Ripartito il calcio dopo l’emergenza coronavirus. Serie A e serie B in campo, senza pubblico, ma con l’intento di ripristinare la normalità.

Non siamo ancora tutti sereni, perché l’emergenza da Covid-19 implica sempre uno stato di incertezze nella nostra vita, ma ricominciare a fare quelle cose prima del maledetto contagio da coronavirus ci spinge a essere un po’ più ottimisti. Non ce ne vogliano i detrattori del calcio, ma far riprendere i tornei dello sport più amato dagli italiani è un ritorno alla normalità, in attesa che ci siano notizie adeguate anche per il calcio dilettantistico.

Il blogger Federico Ginanneschi vi dà appuntamento lunedì 22 alle 19.30 conversando di sport, commentando i risultati di calcio, scavando nelle notizie e cercando anche di fornirvi qualche anticipazione di rilievo, lo farà insieme a uno storico dirigente come Antonio Nania.
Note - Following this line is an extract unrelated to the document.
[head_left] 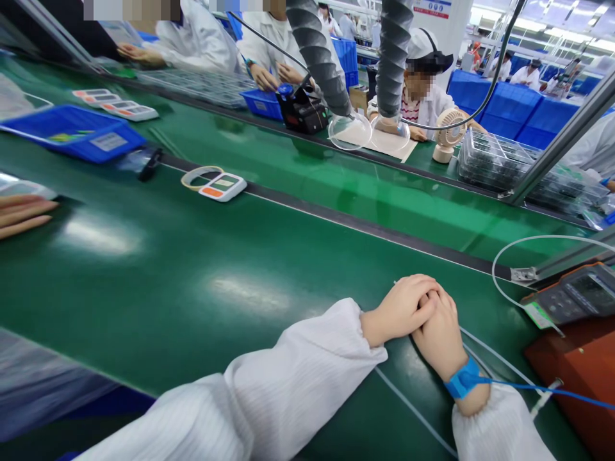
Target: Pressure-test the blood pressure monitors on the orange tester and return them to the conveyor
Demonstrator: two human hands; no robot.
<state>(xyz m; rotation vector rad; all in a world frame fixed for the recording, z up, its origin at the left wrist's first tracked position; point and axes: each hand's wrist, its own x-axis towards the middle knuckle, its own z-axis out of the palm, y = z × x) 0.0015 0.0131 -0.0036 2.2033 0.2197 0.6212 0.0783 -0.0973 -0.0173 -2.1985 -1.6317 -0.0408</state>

PERCHE’ TERZO TEMPO – Il terzo tempo lo conosciamo. Un po’ per chi mastica basket, segno di incursioni nell’area avversaria sfidando la legge di gravità, ma soprattutto per il rugby, il gioco maschio condotto da gentiluomini che, dopo essersi scontrati ed essersele date di santa ragione per due tempi, decidono di risolvere le faccende strettamente personali in un terzo tempo, fatto di birra, salsicce e socialità.

Ecco, questo è il nostro spirito. Lo avete capito perfettamente. Da una parte penetreremo nel mondo dello sport come le più spettacolari azioni dell’Nba ci hanno tramandato, dall’altra rifletteremo con calma rispetto a quello che avviene nei campi quando l’agonismo diventa la caratteristica che anima ogni giocatore.